35. (1) S'il a des motifs raisonnables de croire qu'il y a eu infraction à un règlement spécial et s'il estime qu'il en découle un risque grave et imminent pour la santé ou la sécurité de quiconque, le ministre peut, sans en aviser au préalable le contrevenant présumé, prendre une ordonnance provisoire pour interdire à celui-ci toutes activités qui lui seraient normalement permises aux termes du permis, de la licence ou de l'autorisation dont il est titulaire ou pour assujettir aux conditions précisées l'exercice par celui-ci des activités envisagées par le règlement spécial en cause.

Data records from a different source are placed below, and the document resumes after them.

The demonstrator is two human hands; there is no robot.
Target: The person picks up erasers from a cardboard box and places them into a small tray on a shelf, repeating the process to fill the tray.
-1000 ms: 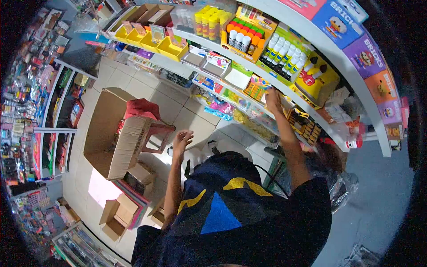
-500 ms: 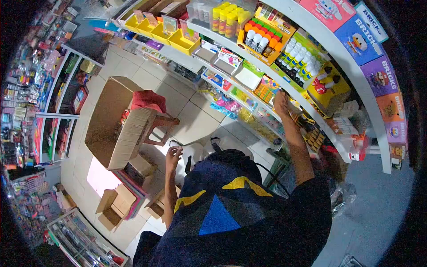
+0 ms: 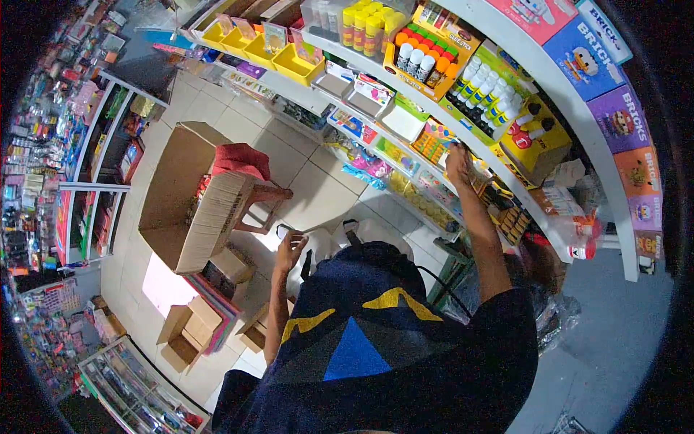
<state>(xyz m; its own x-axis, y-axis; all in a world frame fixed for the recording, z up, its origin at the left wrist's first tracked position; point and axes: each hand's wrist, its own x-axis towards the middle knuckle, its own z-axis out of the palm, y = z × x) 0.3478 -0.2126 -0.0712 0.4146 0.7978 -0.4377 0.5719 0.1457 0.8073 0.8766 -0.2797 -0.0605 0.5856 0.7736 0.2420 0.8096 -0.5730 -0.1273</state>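
Note:
My right hand reaches to the lower shelf, beside a box of small orange and yellow items. Its fingertips are bent over the shelf contents, and what they hold, if anything, is too small to name. My left hand hangs over the floor in front of my body, its thumb and fingers curled close together around something I cannot make out. Above my right hand stand a display of glue bottles and a yellow box. A white tray lies to the left on the same shelf.
A large open carton stands beside a wooden stool with a red cloth. Smaller open boxes lie on the floor. Yellow bins line the shelf's far end, and brick boxes stand on top.
My left hand has risen slightly and moved a little right. My right hand has shifted slightly at the same shelf spot.

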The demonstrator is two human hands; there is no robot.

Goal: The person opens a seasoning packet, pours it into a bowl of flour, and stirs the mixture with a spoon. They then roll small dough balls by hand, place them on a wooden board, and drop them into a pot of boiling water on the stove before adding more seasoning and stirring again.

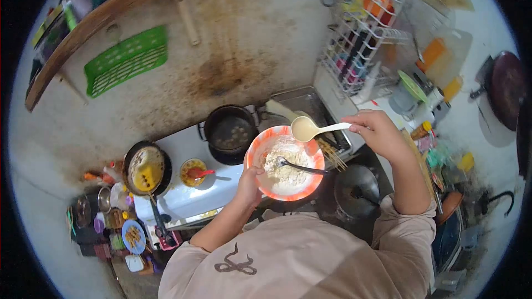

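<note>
My left hand [250, 184] grips the left rim of an orange-and-white bowl [256, 152]. Pale flour-like powder and crumbly dough [285, 180] fill the bowl, and a dark-handled spoon [302, 168] rests in it, its handle over the right rim. Pinched in my right hand [370, 125] is the handle of a cream ladle [306, 129]. The ladle's bowl is above the far right rim and looks filled with a pale liquid.
On the white stove top [177, 147] sit a dark pot [231, 158] with round pieces in liquid, a frying pan [162, 180] holding something yellow, and a small bowl with a red spoon [200, 174]. A wok [357, 191] lies to the right, below a white wire rack [354, 61].
</note>
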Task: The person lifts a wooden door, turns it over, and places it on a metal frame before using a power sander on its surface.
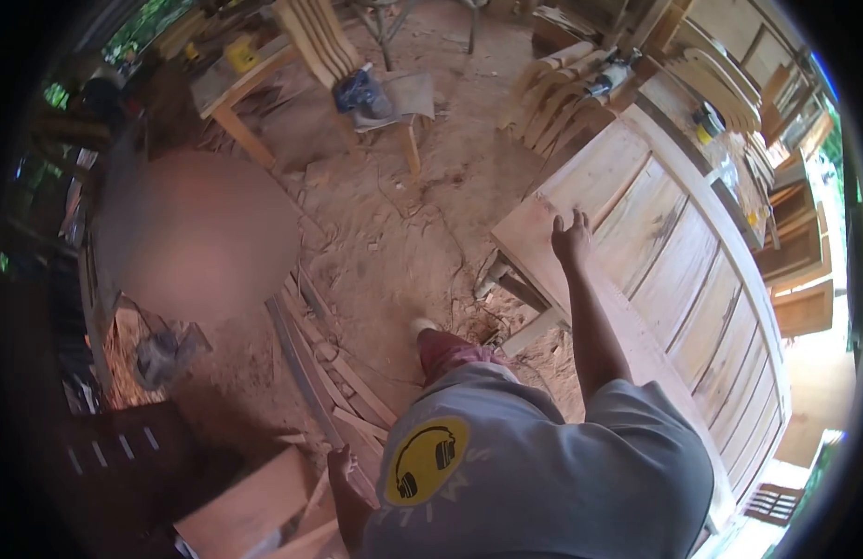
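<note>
My right hand [571,240] reaches over a large wooden panel [627,210], its fingers apart at the near left end of the boards. The panel has a pale frame with several planks set side by side, dark grain lines on some of them. Low at my left side hangs my left hand [342,462], loosely curled with the fingers a little apart and nothing visible in it. Near that hand lie long wooden strips [357,424] and a flat board [250,503].
A wooden chair [315,42] holds a dark plastic bag [361,93]. Curved wooden pieces [552,107] and a power tool [610,76] lie beyond the panel. A workbench [673,98] stands behind it. Sawdust and scraps cover the floor [403,238]. A blurred patch hides part of the left.
</note>
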`<state>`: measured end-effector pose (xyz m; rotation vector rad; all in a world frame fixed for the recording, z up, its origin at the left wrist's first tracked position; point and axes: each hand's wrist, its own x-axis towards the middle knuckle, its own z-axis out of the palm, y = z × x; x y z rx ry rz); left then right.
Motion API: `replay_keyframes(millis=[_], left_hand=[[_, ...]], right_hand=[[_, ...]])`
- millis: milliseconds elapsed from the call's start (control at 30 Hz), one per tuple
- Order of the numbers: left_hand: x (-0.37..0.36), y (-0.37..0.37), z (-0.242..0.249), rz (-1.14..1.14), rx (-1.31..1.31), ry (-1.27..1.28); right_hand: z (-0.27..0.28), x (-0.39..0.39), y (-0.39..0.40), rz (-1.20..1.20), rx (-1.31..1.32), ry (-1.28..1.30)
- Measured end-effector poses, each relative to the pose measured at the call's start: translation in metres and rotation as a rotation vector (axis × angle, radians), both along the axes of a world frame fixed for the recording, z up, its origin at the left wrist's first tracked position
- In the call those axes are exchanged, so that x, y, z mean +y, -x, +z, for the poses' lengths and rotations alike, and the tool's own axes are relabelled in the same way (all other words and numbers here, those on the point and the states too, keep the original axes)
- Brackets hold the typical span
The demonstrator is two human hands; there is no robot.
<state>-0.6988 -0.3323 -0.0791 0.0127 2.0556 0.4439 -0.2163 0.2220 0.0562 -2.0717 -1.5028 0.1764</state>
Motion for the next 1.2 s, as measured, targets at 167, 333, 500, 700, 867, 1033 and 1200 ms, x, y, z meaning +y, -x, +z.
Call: replay_keyframes(millis=[167, 333, 500, 700, 867, 1033, 1200], left_hand=[[0.087, 0.121, -0.01, -0.046, 0.113, 0.013], [0.22, 0.173, -0.005, 0.007, 0.067, -0.014], [0.403, 0.195, -0.008, -0.549, 0.02, 0.078], [0.674, 0.234, -0.05, -0.698, -0.173, -0.101], [0.926, 0.212, -0.054, -0.874, 0.012, -0.368], [1.108, 0.079, -0.008, -0.733, -0.135, -0.608], [1.2, -0.096, 0.027, -1.109, -0.287, -0.507]], right_hand=[[-0.023, 0.06, 0.034, -0.316, -0.223, 0.251], [-0.016, 0.074, 0.045, -0.444, -0.266, 0.36], [-0.022, 0.073, 0.041, -0.468, -0.3, 0.3], [-0.031, 0.075, 0.029, -0.64, -0.21, 0.11], [-0.032, 0.079, 0.03, -0.889, -0.075, 0.065], [-0.011, 0.102, 0.035, -1.013, 0.003, 0.02], [-0.014, 0.114, 0.032, -1.146, -0.259, 0.014]])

À cet effet, le ministre peut suspendre, révoquer ou modifier le permis, la licence ou l'autorisation du contrevenant présumé ou prendre toute autre mesure réglementaire.

Ordonnance provisoire

(2) Le cas échéant, le ministre accomplit sans délai les formalités suivantes :

Ordonnance provisoire

    a) il signifie l'ordonnance provisoire au contrevenant présumé selon les modalités réglementaires;

    b) il signifie, selon les modalités réglementaires, un avis de comparution au contrevenant présumé;

    c) il envoie à un arbitre copie de l'ordonnance provisoire et de l'avis de comparution, en lui demandant de tenir une audience pour établir s'il y a réellement eu contravention et de lui notifier sa décision.

36. (1) L'arbitre qui, aux termes des alinéas 34b) ou 35(2)c), reçoit du ministre copie d'un avis de comparution tient une audience à ce sujet, à la date qu'il fixe sur demande du contrevenant présumé et moyennant préavis de deux jours; cette date doit se situer :

Audience

    a) dans le cas d'un avis signifié aux termes de l'alinéa 34a), après le vingt-neuvième jour, mais avant le quarante-sixième, suivant la signification de l'avis;

    b) dans le cas d'un avis signifié aux termes de l'alinéa 35(2)b), après le deuxième jour, mais avant le quarante-sixième, suivant la signification de l'avis.

(2) S'il lui est impossible de tenir l'audience à la date prévue, l'arbitre en avise sans délai le contrevenant présumé et fixe une nouvelle date; celle-ci doit être la plus rapprochée des dates convenant à la fois à l'arbitre et au contrevenant présumé.

Changement de date

(3) Dans les cas où le contrevenant présumé omet, dans les quarante-cinq jours suivant la date à laquelle l'avis de comparution lui a été signifié, de demander à l'arbitre de fixer la date de l'audience ou, après avoir demandé la tenue d'une audience, omet de comparaître devant celui-ci à la date fixée, l'arbitre va de l'avant et rend sa décision en l'absence de l'intéressé.